Cretans developed a sophisticated supply system using springs, wells, cisterns, and dams. They had terracotta, or limestone, underground pipes, buried at times three metres deep, for the transport of freshwater and sewage. At Knossos, a flushing loo has been found with partitions around it for privacy, and cisterns and conduits in the wall. The Mycenaeans (1600-1100 BC) built massive dams and reservoirs to store water and prevent flooding and had a system of drainage pipes to carry wastewater and sewage – perhaps even using it in the fields for its nutritive value. 

 Cool Aqueducts     

We are used to seeing Roman aqueducts striding over the landscape, but the Greeks often built theirs underground, sometimes 60 feet deep, to protect the water supply from enemy attack, and keep it cool.

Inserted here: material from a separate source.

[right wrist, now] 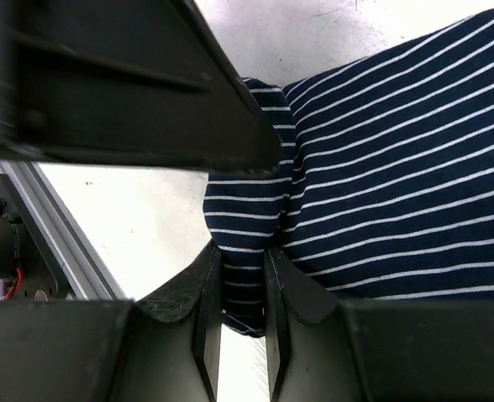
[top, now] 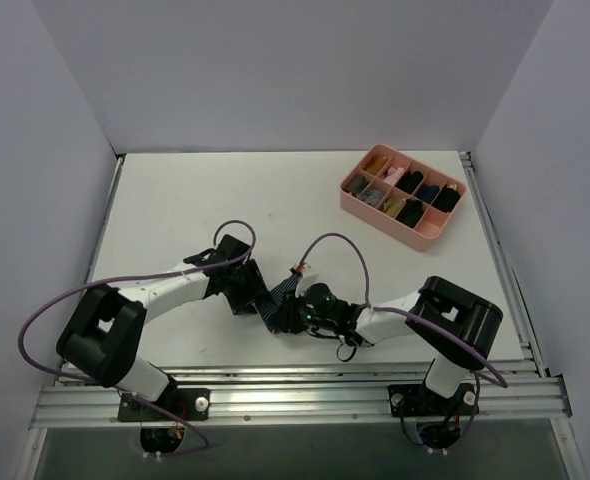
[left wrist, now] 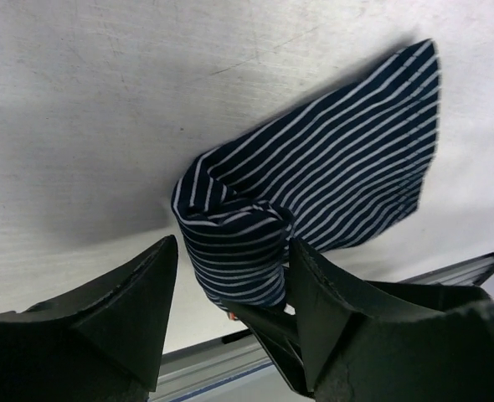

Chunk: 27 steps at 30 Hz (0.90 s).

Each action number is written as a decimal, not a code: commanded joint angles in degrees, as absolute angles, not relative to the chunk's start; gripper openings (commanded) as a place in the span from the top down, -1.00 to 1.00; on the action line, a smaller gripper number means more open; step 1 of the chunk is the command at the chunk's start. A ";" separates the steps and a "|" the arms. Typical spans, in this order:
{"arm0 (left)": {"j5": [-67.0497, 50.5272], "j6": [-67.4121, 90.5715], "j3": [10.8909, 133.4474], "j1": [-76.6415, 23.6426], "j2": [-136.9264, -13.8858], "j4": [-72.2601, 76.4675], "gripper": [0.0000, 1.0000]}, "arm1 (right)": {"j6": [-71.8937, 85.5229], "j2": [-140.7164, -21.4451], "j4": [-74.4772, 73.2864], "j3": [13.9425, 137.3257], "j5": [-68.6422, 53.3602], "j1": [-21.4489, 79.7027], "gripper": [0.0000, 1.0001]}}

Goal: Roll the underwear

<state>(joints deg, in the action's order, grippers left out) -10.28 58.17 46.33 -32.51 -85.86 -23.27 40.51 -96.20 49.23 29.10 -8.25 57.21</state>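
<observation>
The underwear (top: 271, 306) lies partly rolled on the bench (top: 225, 200), near its front edge, between the two arms. The right gripper (right wrist: 241, 293) is clamped on the bunched end, and the left gripper (left wrist: 230, 251) stands with its jaws apart around that end, holding nothing. The rolling step looks to be in hand, and the next move calls for turning the bunch over the flat remainder while keeping it tight.

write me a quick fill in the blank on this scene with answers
The underwear is navy with thin ____ stripes.
The right tool pinches a fold of the ____.
The left tool straddles that fold with its jaws ____.
The divided tray is ____.
Missing: white; underwear; open; pink
</observation>
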 commanded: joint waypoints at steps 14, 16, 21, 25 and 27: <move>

Two of those which supplied ancient Athens are in use today. The one built by the tyrant Pisistratos in around 510 BC, carried water from the Hymettus mountain to the city centre – a distance of about 7.5 km.

One of the most ambitious of these structures was built on the island of Samos in around 530 BCE. Samos is just off the coast of Turkey, not far from Miletus, the home of Thales and Anaximander, both also accomplished engineers. It is a tunnel which was built through a mountain and like modern tunnels, from both ends. It was built by the tyrant Polycrates to ensure that the Samians would have a supply of freshwater even if they were being besieged. Herodotus (3.60) describes it: 

 The tunnel is seven stades* long and eight feet in both height and width. Along the whole of its length another channel has been dug, which is twenty cubits deep and three feet wide, and which carries water from a great spring through pipes to the town. The master builder of this tunnel was a Magellan called Eupalinus the son of Naustrophus.

Eupalinus (which means ‘good at solving problems’ and sounds well deserved) both designed and constructed the tunnel. It took ten years to build and is 1036 metres long. Where the two ends meet, one tunnel was made wider and dips lower to compensate for any margin of error and ensure the two would join up. There is no ancient explanation of how this was planned with such accuracy. A tower placed on top of the mountain would have given a view of both starting points, but how did he calculate the direction, depth, and inclination of the channel? Quite how the design could be enforced day by day in the dark, stifling depths of the mine, I would love to know.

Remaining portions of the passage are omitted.